§ Assignment
Say how many lines of the data below have the word "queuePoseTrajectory" in them. Add nothing else.

Data entries
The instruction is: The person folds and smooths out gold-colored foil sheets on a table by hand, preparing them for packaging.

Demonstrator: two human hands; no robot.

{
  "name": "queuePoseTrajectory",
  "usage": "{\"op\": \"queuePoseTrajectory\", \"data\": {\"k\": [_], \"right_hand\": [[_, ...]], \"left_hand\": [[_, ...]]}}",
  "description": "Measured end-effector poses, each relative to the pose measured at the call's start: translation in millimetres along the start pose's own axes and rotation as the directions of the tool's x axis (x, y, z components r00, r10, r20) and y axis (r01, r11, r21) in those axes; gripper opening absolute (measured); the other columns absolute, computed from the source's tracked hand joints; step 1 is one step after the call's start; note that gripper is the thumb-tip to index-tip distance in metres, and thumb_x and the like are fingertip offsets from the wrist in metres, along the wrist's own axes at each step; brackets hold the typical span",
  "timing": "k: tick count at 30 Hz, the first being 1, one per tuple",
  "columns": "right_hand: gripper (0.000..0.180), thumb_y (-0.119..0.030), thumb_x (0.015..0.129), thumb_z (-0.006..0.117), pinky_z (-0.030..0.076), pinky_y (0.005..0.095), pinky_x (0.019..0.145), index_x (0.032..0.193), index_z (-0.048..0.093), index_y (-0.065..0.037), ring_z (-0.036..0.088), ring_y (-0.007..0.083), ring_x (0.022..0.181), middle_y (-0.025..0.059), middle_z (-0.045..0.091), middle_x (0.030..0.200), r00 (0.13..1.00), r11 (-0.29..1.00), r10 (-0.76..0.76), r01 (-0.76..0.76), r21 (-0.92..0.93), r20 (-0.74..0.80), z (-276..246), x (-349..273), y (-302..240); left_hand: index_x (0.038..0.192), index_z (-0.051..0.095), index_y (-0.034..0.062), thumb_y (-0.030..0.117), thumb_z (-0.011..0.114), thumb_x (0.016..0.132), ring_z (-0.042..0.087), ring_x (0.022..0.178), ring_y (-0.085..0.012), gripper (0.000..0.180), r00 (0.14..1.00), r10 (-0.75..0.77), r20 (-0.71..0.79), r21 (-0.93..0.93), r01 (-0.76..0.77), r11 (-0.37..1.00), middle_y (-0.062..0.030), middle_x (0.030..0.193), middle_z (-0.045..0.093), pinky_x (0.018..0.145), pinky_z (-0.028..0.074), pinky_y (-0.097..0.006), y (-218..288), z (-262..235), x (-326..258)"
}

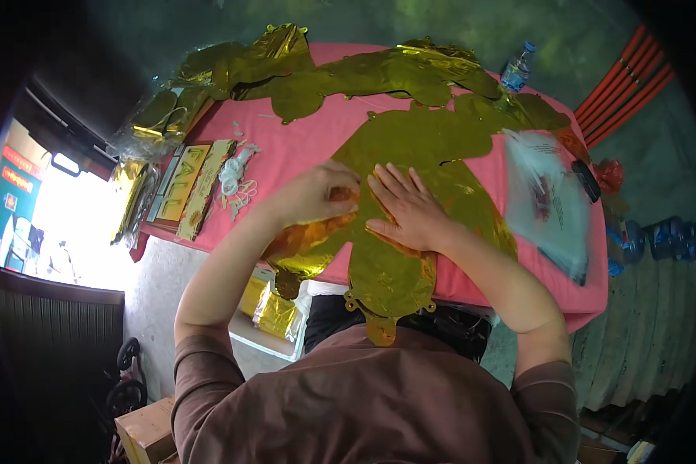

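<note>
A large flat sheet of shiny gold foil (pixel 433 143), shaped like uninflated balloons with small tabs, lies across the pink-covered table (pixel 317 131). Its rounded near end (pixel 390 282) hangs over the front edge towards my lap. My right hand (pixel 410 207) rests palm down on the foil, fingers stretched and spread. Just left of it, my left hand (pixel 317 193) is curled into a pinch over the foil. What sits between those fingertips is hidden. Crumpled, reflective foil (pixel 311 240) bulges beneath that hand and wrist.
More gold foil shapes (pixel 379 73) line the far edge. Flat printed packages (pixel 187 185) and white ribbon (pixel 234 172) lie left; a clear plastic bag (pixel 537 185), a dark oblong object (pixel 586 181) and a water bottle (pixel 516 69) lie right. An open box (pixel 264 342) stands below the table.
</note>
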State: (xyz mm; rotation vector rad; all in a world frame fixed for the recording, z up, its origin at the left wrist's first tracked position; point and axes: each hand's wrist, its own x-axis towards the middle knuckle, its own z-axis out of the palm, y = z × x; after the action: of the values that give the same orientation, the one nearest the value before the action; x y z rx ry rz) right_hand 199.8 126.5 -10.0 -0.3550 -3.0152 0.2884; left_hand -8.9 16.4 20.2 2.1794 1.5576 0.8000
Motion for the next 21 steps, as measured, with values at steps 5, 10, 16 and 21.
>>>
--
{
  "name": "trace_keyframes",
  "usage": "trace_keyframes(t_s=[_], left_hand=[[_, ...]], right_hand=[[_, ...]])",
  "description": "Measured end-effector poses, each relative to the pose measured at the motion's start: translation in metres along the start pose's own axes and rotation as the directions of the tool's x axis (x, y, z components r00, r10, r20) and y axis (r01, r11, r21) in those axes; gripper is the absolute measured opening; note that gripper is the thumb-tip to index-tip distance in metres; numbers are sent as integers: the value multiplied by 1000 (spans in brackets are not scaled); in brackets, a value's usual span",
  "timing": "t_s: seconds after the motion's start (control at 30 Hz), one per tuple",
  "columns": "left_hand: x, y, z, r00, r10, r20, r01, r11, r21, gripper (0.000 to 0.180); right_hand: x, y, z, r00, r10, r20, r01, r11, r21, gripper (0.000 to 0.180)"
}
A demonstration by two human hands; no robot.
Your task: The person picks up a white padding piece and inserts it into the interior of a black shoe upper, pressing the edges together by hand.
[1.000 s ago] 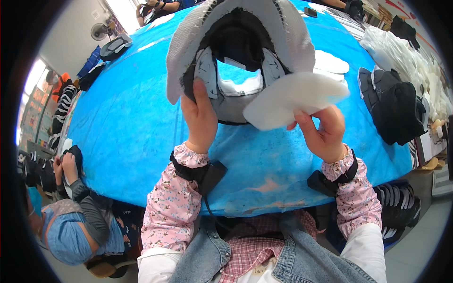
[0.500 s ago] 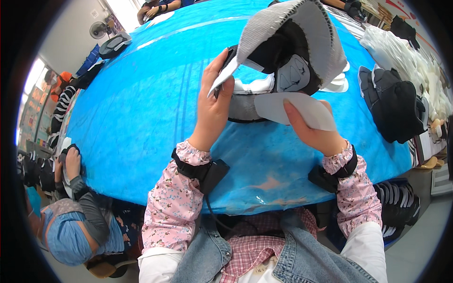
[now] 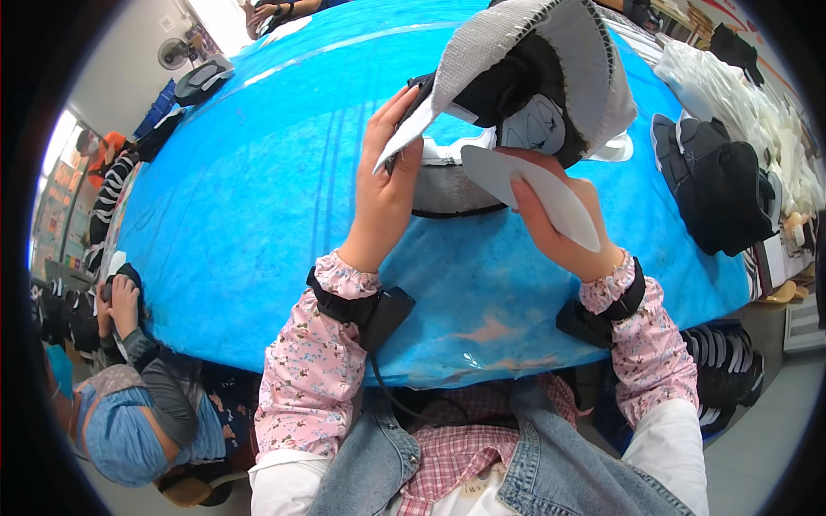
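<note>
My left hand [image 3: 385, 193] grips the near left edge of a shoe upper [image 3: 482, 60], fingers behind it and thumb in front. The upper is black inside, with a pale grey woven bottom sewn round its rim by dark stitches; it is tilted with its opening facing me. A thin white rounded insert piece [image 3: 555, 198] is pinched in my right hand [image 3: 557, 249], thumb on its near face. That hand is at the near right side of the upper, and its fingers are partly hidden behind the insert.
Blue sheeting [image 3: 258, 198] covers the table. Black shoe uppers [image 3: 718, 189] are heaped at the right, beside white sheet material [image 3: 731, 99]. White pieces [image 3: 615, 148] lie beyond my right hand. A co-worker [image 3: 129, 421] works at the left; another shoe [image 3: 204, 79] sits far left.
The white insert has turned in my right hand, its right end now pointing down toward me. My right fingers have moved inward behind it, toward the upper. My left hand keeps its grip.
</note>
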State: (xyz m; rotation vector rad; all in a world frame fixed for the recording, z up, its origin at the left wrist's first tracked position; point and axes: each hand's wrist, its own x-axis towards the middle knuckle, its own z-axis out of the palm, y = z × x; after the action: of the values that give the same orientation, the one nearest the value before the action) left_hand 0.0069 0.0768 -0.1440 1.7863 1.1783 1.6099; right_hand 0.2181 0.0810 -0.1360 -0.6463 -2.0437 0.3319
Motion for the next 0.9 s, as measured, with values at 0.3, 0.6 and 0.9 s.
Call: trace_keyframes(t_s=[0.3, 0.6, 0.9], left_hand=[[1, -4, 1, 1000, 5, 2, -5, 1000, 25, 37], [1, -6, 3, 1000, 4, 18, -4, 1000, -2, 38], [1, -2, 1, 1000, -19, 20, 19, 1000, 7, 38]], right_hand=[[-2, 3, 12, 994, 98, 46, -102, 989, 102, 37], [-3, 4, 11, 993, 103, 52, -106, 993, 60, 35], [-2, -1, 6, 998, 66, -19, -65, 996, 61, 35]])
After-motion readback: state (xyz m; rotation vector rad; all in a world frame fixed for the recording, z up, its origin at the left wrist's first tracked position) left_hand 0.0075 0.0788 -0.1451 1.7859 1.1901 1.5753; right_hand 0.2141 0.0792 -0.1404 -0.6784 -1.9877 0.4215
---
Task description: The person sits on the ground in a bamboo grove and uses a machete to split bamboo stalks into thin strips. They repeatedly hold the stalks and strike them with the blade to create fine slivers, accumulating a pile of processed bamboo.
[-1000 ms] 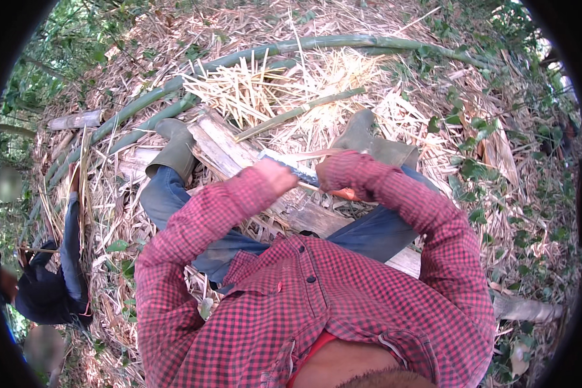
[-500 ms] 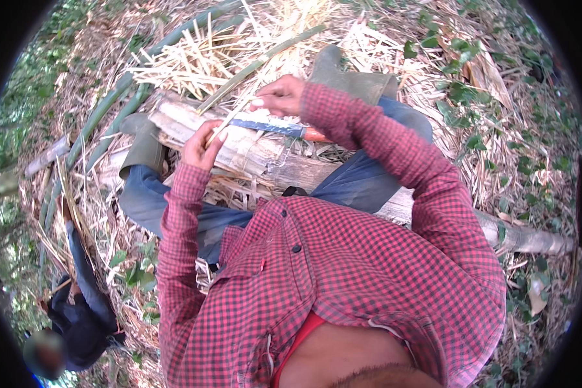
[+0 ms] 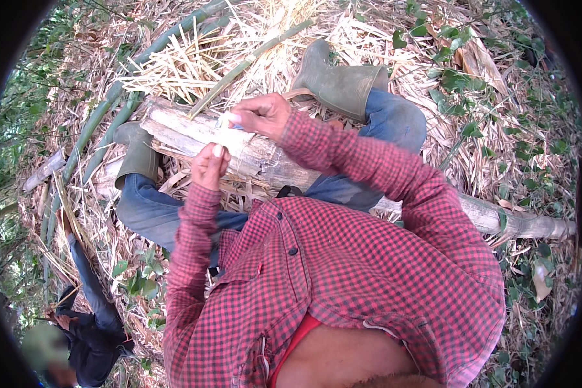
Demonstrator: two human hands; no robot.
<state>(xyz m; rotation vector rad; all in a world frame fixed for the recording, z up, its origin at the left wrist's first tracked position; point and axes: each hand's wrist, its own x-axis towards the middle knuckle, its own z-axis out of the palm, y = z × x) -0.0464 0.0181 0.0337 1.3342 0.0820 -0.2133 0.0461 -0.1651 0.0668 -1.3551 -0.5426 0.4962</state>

§ Completed task
2